LOS COLEGIOS PROFESIONALES SE DEFIENDEN ANTE LA REFORMA DE SU REGULACIÓN NORMATIVA QUE SUGIERE LA CNMC AL LEGISLADOR
Incluso, el regulador hace mención a una serie de restricciones detectadas que no existen a día de hoy, precisamente porque ya se han liberalizado recientemente. Es el caso de los visados, que sufrieron una profunda revisión y liberalización en 2010, es decir hace ahora siete años. O el acceso a la actividad pericial ante los tribunales, que también se encuentra de libre acceso y no existen restricciones actualmente.
Nuevamente, el propósito liberalizador también desconoce cuáles son actualmente las tendencias existentes en el espacio europeo, donde se parte de un análisis que sólo contempla una serie limitada de actividades profesionales y bajo unos parámetros muy concretos que muestran el excesivo ánimo regulador que pretende Competencia, por lo que al final se estaría desregularizando más de lo que se propone desde la Comisión Europea y la OCDE.
En este ámbito una de las claves principales es establecer una clara diferenciación entre lo que es la liberalización del ejercicio profesional y, por otra parte, liberalizar en lo que afecta a los propios colegios profesionales.
Cuando se produce una liberalización hay que aludir de manera primordial a permitir una mayor confluencia de operadores si eso posibilita que se compita en calidad y mejores servicios profesionales.

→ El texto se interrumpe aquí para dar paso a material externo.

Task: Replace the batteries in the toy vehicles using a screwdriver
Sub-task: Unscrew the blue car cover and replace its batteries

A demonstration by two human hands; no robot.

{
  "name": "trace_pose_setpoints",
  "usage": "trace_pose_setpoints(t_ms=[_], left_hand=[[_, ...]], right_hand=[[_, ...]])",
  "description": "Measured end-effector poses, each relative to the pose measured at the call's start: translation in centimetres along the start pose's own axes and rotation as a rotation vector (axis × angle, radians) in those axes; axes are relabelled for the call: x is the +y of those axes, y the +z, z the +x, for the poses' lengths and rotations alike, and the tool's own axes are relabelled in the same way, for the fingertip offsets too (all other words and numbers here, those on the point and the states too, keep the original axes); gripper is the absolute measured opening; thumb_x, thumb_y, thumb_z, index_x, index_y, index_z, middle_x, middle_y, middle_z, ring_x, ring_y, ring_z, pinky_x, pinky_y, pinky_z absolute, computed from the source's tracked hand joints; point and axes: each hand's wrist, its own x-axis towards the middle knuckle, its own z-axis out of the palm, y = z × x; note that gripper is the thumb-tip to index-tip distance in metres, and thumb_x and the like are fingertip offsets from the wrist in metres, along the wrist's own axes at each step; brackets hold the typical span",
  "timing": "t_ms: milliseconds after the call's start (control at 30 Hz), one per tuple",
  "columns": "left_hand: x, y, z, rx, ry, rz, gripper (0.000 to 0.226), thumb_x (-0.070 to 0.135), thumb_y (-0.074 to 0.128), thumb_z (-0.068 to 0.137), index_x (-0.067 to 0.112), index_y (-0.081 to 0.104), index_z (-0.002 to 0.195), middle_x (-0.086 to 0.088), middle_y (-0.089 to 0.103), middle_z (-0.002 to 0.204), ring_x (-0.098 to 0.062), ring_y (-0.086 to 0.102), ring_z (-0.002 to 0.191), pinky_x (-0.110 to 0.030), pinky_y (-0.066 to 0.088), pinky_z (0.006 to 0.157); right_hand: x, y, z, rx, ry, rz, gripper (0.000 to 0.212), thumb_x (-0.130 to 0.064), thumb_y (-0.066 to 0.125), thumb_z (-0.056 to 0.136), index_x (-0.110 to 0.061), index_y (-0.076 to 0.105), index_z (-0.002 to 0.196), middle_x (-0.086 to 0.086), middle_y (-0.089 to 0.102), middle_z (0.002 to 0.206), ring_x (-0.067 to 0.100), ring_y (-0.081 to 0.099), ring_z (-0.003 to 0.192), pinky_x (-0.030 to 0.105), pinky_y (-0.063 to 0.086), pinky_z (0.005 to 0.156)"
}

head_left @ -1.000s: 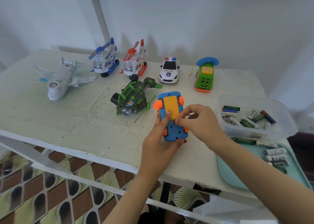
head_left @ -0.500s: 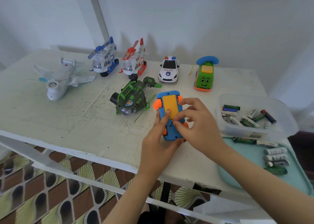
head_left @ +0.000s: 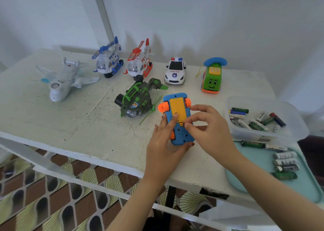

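Blue toy car (head_left: 182,136) lies belly-up on the table (head_left: 70,125), near middle. We see its near end hidden by the left hand (head_left: 164,143), which grips it, index finger pressing the yellow cover (head_left: 177,106). Right hand (head_left: 210,127) curls at the car's right side, thumb at the cover's tab; pinching or not, we cannot tell. Tray (head_left: 308,185) is cut off at right. Since a second ago, the right index has reached farther, beside the orange wheel (head_left: 188,102); car unmoved.
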Motion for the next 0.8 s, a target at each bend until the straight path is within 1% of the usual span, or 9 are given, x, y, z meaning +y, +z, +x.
trace_pose_setpoints(t_ms=[67,200,300,400,467,533,633,700,800], left_hand=[[0.1,0.1,-0.1,0.002,0.016,0.039,0.08,0.066,0.059,0.077,0.03,0.032,0.143,-0.01,0.048,0.144,-0.019,0.045,0.134,-0.053,0.049,0.097],[0.6,-0.2,-0.5,0.025,-0.008,0.029,0.089,0.065,0.059,0.079,0.019,0.028,0.148,-0.005,0.053,0.14,-0.019,0.059,0.119,-0.033,0.053,0.092],[0.6,-0.3,-0.6,0.127,-0.032,-0.101,0.067,0.039,0.06,0.09,0.006,0.037,0.143,0.0,0.049,0.14,-0.009,0.05,0.128,-0.026,0.045,0.101],[0.4,-0.4,-0.2,0.17,-0.071,-0.161,0.061,0.015,0.064,0.088,0.0,0.037,0.141,-0.009,0.052,0.135,-0.007,0.05,0.127,-0.019,0.042,0.101],[0.4,-0.7,0.1,0.138,-0.077,-0.189,0.067,0.023,0.066,0.086,0.008,0.033,0.143,-0.006,0.052,0.132,-0.007,0.05,0.125,-0.018,0.042,0.1],[0.0,-0.8,0.3,0.114,-0.084,-0.193,0.074,0.035,0.066,0.082,0.018,0.029,0.143,-0.003,0.048,0.131,-0.009,0.046,0.125,-0.021,0.04,0.102],[-0.3,-1.0,0.8,0.094,-0.081,-0.033,0.098,0.055,0.069,0.07,0.024,0.018,0.147,0.001,0.024,0.147,0.0,0.014,0.141,-0.007,0.018,0.108],[-0.2,-1.2,1.6,0.017,-0.051,-0.021,0.113,0.058,0.076,0.063,0.022,0.011,0.149,0.002,0.009,0.155,0.012,0.0,0.14,0.001,0.008,0.105],[-0.1,-1.8,2.2,-0.077,-0.031,-0.192,0.116,0.04,0.087,0.061,0.013,0.014,0.147,0.012,0.027,0.146,0.017,0.025,0.132,-0.002,0.025,0.102]], right_hand=[[-0.1,0.0,-0.2,-0.011,0.025,0.051,0.024,-0.005,0.068,0.083,-0.026,0.065,0.073,-0.008,0.056,0.115,0.004,0.056,0.103,0.014,0.054,0.073],[-0.2,-0.3,-0.1,-0.045,0.069,0.167,0.022,-0.002,0.066,0.084,-0.021,0.065,0.073,-0.008,0.06,0.115,0.0,0.061,0.097,0.012,0.053,0.073],[-0.1,-0.6,0.3,-0.093,0.084,0.226,0.022,0.0,0.065,0.084,-0.019,0.065,0.073,-0.012,0.062,0.111,-0.001,0.064,0.09,0.013,0.052,0.072],[0.1,-0.8,0.7,-0.136,0.095,0.304,0.024,0.002,0.063,0.086,-0.018,0.064,0.073,-0.004,0.064,0.114,0.006,0.066,0.087,0.013,0.048,0.065],[0.1,-1.0,1.0,-0.174,0.095,0.347,0.023,0.003,0.06,0.087,-0.016,0.062,0.075,0.002,0.065,0.116,0.011,0.066,0.094,0.014,0.047,0.064],[0.1,-1.3,1.2,-0.215,0.091,0.375,0.021,0.004,0.058,0.089,-0.013,0.06,0.077,0.004,0.067,0.112,0.006,0.063,0.107,0.014,0.048,0.068],[0.2,-1.5,1.7,-0.261,0.092,0.381,0.02,0.003,0.057,0.09,-0.012,0.06,0.078,0.004,0.068,0.108,-0.002,0.058,0.113,0.015,0.05,0.081],[0.4,-1.7,1.9,-0.296,0.103,0.393,0.018,0.003,0.057,0.091,-0.011,0.059,0.079,0.002,0.068,0.11,-0.003,0.058,0.113,0.016,0.05,0.087],[0.7,-2.1,2.3,-0.344,0.107,0.387,0.019,0.004,0.057,0.09,-0.012,0.059,0.08,0.002,0.067,0.112,-0.003,0.059,0.112,0.016,0.05,0.086]])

Ahí los Colegios jugarían un papel central dada la función social que en la realidad diaria desempeñan, pues la garantía institucional de los Colegios Profesionales se extiende a su reconocimiento como entes sociales de carácter representativo de base democrática que agrupa a quienes ejercen una determinada profesión para la defensa de intereses públicos y privados sin
que su existencia suponga carga económica alguna para el Estado, ni para los ciudadanos.
La introducción de mayores factores de competencia no está reñido con que exista una corregulación y autorregulación por parte de los colegios profesionales (control de legalidad del gobierno y régimen interior y la deontología). Ambos elementos fomentan la competencia con las premisas de estándares de calidad y atención a los consumidores.

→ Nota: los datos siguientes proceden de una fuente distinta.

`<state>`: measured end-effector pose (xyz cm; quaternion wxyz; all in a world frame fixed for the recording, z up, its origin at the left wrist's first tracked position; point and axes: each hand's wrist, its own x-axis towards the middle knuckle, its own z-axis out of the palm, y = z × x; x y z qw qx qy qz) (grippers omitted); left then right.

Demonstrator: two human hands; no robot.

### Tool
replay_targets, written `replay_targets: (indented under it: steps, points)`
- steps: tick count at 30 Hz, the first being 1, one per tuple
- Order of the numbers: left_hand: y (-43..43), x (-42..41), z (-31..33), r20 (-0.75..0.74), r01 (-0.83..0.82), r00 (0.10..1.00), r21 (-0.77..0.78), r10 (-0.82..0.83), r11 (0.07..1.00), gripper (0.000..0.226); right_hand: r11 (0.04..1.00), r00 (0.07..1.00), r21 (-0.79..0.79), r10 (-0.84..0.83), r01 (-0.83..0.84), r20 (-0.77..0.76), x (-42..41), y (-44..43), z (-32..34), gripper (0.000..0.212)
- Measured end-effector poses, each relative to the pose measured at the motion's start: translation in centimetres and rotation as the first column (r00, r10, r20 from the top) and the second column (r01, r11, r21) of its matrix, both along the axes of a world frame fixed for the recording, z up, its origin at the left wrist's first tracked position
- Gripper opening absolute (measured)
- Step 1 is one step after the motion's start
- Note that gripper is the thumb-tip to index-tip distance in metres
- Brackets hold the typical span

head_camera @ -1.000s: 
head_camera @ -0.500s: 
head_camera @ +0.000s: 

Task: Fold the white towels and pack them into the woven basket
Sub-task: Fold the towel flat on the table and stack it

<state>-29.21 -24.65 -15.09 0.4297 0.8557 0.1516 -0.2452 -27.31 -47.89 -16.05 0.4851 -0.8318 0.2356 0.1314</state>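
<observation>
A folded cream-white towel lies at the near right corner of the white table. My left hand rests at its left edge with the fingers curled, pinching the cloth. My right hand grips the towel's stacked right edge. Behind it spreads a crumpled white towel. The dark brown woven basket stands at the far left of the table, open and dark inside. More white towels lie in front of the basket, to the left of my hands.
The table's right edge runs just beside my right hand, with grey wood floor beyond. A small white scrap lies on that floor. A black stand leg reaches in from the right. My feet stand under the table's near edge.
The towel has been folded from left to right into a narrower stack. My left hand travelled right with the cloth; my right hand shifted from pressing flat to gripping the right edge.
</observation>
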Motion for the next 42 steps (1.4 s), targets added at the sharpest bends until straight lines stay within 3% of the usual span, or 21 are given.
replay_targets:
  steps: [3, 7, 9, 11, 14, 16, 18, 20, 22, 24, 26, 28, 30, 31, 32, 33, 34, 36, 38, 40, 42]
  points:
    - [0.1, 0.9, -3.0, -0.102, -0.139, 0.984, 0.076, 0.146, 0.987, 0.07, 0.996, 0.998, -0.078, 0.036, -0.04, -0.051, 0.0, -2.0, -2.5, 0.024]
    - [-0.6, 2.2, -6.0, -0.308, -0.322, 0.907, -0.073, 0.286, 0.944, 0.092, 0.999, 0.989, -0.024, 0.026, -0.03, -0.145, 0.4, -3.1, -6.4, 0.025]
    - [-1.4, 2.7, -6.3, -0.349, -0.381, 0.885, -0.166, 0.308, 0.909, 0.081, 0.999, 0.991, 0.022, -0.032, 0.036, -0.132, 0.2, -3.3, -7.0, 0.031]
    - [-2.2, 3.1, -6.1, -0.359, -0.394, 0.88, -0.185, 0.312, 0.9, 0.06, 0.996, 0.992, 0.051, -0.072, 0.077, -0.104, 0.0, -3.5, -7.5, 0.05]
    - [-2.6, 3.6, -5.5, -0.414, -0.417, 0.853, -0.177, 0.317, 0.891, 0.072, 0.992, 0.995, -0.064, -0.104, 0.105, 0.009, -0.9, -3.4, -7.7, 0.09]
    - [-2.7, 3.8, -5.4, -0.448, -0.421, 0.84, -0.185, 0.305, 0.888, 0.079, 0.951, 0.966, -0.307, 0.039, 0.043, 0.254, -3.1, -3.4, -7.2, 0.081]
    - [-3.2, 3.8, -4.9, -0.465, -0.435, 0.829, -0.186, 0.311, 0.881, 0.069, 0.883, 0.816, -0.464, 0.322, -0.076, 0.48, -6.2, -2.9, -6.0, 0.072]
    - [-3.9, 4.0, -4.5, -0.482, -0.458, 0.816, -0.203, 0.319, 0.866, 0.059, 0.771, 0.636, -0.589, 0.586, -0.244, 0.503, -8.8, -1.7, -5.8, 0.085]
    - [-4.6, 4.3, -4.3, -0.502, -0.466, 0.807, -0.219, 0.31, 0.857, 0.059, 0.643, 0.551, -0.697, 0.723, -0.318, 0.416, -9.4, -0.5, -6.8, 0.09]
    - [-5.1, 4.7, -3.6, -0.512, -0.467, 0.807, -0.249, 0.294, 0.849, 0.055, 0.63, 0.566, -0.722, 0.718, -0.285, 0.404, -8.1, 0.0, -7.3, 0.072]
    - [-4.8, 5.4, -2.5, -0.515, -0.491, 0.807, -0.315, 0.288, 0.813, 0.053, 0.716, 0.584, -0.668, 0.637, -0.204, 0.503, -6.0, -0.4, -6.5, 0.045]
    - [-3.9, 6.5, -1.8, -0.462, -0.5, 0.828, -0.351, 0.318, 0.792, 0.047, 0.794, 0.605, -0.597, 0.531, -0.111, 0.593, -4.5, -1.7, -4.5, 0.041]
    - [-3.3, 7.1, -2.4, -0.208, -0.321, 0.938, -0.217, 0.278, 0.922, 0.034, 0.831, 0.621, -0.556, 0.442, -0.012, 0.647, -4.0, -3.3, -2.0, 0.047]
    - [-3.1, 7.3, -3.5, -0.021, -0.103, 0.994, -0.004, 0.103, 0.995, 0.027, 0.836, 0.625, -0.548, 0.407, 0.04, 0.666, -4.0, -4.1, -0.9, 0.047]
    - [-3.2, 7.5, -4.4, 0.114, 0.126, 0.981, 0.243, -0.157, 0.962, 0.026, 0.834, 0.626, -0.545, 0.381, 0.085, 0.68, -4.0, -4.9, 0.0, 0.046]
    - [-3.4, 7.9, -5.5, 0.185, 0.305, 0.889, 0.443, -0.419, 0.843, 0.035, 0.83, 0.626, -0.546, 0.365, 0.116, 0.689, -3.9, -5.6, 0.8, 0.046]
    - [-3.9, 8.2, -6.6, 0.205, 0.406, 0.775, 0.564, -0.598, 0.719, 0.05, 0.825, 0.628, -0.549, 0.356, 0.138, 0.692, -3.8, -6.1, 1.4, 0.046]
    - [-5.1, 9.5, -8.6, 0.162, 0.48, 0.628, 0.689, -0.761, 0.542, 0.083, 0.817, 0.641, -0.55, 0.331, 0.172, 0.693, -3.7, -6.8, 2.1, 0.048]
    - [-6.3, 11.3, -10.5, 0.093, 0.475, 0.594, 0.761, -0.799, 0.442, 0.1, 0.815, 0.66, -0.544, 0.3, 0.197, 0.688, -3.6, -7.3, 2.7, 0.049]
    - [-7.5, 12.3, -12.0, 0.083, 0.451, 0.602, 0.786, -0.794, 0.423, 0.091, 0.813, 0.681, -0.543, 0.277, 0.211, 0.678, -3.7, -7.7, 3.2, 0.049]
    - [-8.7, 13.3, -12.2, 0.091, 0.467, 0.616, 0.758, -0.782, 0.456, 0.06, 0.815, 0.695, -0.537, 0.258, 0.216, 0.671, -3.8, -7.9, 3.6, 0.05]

Es importante, entonces, realizar planteamientos que introduzcan una regulación equilibrada, mejorando el sistema actual, dada la relevancia que tienen en la economía los servicios profesionales. Sería un buen comienzo por parte de la CNMC, que no debe olvidar que la Directiva europea de Servicios reconoce a los colegios profesionales como autoridades públicas competentes en la regulación de los servicios profesionales.

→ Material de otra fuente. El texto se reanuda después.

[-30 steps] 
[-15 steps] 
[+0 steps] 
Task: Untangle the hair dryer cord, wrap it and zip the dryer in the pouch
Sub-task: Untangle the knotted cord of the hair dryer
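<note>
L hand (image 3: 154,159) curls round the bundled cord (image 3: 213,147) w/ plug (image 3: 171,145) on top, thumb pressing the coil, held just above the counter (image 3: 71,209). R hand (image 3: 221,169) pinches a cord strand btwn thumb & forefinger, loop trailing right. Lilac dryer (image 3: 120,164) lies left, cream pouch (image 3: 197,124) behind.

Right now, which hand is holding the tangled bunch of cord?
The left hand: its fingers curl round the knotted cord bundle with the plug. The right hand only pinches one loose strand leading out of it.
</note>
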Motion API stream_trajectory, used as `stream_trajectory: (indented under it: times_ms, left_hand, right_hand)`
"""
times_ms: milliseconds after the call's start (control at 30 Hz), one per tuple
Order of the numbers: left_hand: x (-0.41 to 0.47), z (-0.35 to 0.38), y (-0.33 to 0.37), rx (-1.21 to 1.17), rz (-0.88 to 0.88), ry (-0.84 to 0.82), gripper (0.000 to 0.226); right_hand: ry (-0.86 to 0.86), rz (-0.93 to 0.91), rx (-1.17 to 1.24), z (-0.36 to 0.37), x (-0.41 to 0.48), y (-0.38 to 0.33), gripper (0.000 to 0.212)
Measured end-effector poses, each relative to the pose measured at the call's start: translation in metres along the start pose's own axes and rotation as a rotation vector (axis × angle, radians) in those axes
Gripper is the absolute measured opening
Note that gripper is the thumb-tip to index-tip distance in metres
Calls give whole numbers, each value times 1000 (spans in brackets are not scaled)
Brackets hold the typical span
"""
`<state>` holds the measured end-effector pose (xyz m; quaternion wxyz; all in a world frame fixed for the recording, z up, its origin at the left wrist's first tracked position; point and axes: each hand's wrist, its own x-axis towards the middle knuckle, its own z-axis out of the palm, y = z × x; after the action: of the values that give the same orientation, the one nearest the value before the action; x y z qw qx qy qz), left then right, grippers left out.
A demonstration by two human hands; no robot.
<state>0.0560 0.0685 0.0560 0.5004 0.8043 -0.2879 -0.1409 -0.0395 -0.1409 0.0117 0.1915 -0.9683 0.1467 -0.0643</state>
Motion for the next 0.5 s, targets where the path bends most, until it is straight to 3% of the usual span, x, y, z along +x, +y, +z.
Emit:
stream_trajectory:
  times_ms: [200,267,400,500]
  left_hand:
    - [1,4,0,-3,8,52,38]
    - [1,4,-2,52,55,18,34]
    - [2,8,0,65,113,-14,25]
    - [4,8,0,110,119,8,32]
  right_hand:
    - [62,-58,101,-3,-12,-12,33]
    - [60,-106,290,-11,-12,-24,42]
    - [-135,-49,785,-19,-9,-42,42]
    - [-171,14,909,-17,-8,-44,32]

Y todo ello, dado que los colegios profesionales son corporaciones de derecho público protegidas constitucionalmente en lo que se refiere su régimen organizativo y funcional. La garantía institucional de los colegios profesionales, que deriva de su constitucionalización en el artículo 36, se extiende no solamente a asegurar su existencia en términos nominativos sino a su recognoscibilidad, al reconocimiento de los colegios profesionales como entidades de carácter representativo de base democrática, que agrupan a quienes ejercen una determinada profesión, para la prosecución y defensa tanto de intereses públicos como privados.